A UK study from 2013 showed that patients’ length of stay in hospital was reduced by 7.3 hours per 100lux increase of daylight and, in 1998, a study of patients in a cardiac facility’s intensive-care unit found mortality rates were higher in dimly lit rooms.
An earlier study, published in Science in 1984, found patients in rooms with windows facing trees recovered 8.5% faster and required less pain medication than those with views of a brick wall.
At CHUM, there are multiple outside areas. Beyond the obvious benefit of being a place to breathe in revitalising air, they were also designed for those inside the building. “We wanted to provide people a green and healing view,” Stroupe says. “It is a very tight urban site with amazing views of the city, but this is a little more intimate.”
Lit naturally during the day and benefitting from artificial light spilling out from the inside of the building in the evening, Schuyler says they took a minimalist approach for the terraces. “There is very little specialist lighting in those terrace spaces,” he says, “but they were supposed to be more natural and comfortable.”
When natural and artificial light shine in perfect choreography, architects manage to create a “diffused ambiance”, says Perez-Goicoechea, where different sources of light react to alter the perception of space.
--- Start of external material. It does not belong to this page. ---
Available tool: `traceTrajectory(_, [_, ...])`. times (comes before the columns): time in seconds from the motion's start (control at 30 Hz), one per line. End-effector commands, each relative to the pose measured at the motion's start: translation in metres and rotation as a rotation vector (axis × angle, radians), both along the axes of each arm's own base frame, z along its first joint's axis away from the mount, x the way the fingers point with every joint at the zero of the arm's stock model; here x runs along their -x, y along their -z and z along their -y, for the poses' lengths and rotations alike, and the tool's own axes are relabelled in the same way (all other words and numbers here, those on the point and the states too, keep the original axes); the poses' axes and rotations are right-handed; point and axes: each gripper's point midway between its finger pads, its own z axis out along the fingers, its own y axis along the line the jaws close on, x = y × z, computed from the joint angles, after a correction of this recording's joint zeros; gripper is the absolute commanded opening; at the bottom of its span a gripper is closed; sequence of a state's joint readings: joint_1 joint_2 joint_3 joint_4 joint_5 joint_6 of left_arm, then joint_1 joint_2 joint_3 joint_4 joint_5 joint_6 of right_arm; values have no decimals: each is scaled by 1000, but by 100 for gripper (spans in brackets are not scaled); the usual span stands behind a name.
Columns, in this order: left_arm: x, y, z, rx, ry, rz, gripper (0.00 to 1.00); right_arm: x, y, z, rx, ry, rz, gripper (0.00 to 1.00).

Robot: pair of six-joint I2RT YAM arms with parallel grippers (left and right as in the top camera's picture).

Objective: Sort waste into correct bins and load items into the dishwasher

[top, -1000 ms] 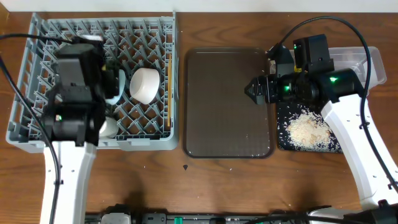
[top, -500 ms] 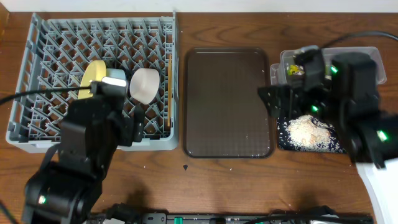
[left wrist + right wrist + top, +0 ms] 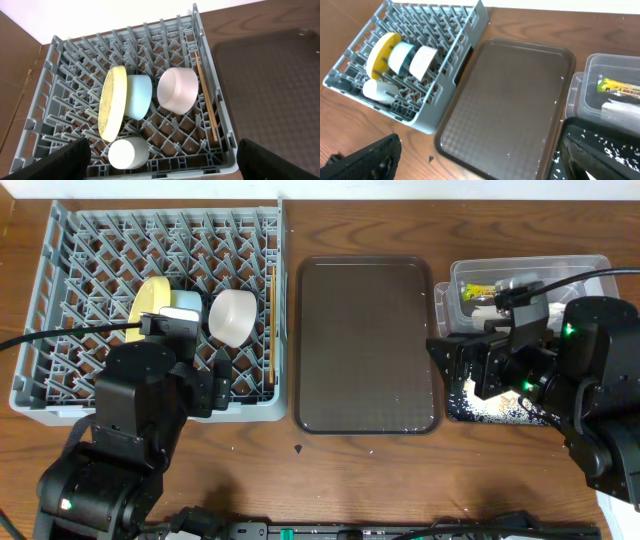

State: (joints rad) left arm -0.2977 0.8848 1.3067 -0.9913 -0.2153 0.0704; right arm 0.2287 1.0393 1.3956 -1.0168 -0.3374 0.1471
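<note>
The grey dish rack (image 3: 100, 250) holds the yellow plate (image 3: 150, 298) on edge, the light-blue bowl (image 3: 185, 310), a white bowl (image 3: 232, 317) and the chopsticks (image 3: 270, 320). In the left wrist view the plate (image 3: 112, 102), blue bowl (image 3: 140, 95), white bowl (image 3: 177, 90), chopsticks (image 3: 206, 97) and a second small white bowl (image 3: 129, 152) sit in the rack. The left gripper (image 3: 162, 170) is open and empty, high above the rack's front edge. The right gripper (image 3: 475, 167) is open and empty. The clear tub (image 3: 615, 67) holds the yellow-green wrapper (image 3: 620, 87) and white napkin (image 3: 620, 107). Rice specks lie on the black tray (image 3: 458, 402).
The large brown serving tray (image 3: 367, 345) lies between the rack and the bins, bare but for a few specks. The right arm (image 3: 570, 380) hangs over most of the black tray. The left arm (image 3: 140, 410) covers the rack's front right part.
Both arms have drawn back toward the table's front and risen. The left arm has uncovered the plate and bowls. The right arm now hides the rice pile and uncovers the tub.
</note>
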Motion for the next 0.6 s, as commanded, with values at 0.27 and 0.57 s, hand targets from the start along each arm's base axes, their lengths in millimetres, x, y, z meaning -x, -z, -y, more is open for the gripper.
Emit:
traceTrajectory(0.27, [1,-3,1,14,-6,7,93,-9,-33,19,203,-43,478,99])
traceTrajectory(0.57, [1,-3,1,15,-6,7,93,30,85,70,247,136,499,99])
Studies have shown that daylight is not necessarily superior to artificial lighting but, rather, capitalising on a combination of the two yields the best results. At the epileptic care facility in France, Chassin says different sources of light are used but often with their origin concealed, rendering illumination a general impression rather than a location-specific function. “The idea of softness is in the architecture,” Chassin says, “but also in the technical aspects of light.”
Another essential function of light is how it empowers patients. “We gave people control over their own lighting,” Chassin says. “It is important specifically for those with epilepsy because certain sorts of lighting and frequency can cause seizures.”
Even in situations where lighting does not directly impact a patient’s medical condition, it can afford them a greater sense of empowerment.
“Patients are in a stressful environment,” Schuyler says. “A big part of promoting wellness is being able to control their environment.”
FIND THE WAY
In any healthcare facility, not least one the size of CHUM, clear navigation is essential. Staff need to find their way between departments, patients have to go for tests and therapy, and visitors wish to locate their loved ones with ease.
“Every encounter has to be understandable and clear,” Stroupe says. “The wayfinding aspect is immensely important and lighting plays a big role in how we can emphasise the passage of travel for people in this facility. Lighting needs to work to support the architectural design.”
The navigational aspect plays a huge role in epileptic patients’ comfort and orientation. In the aftermath of a seizure, patients will be muddled and confused. Using light, and external contextual cues such as the courtyards and trees outside, helps them reorient themselves, offering much needed succour.
Focusing on the human condition, architects can ensure lighting is used in healthcare centres to make the work of medical staff easier and more efficient, but also help improve the physical and psychological welfare of its patients. There may no longer be a need to invoke the power of Ra, but the benefits of light remain integral to human well-being.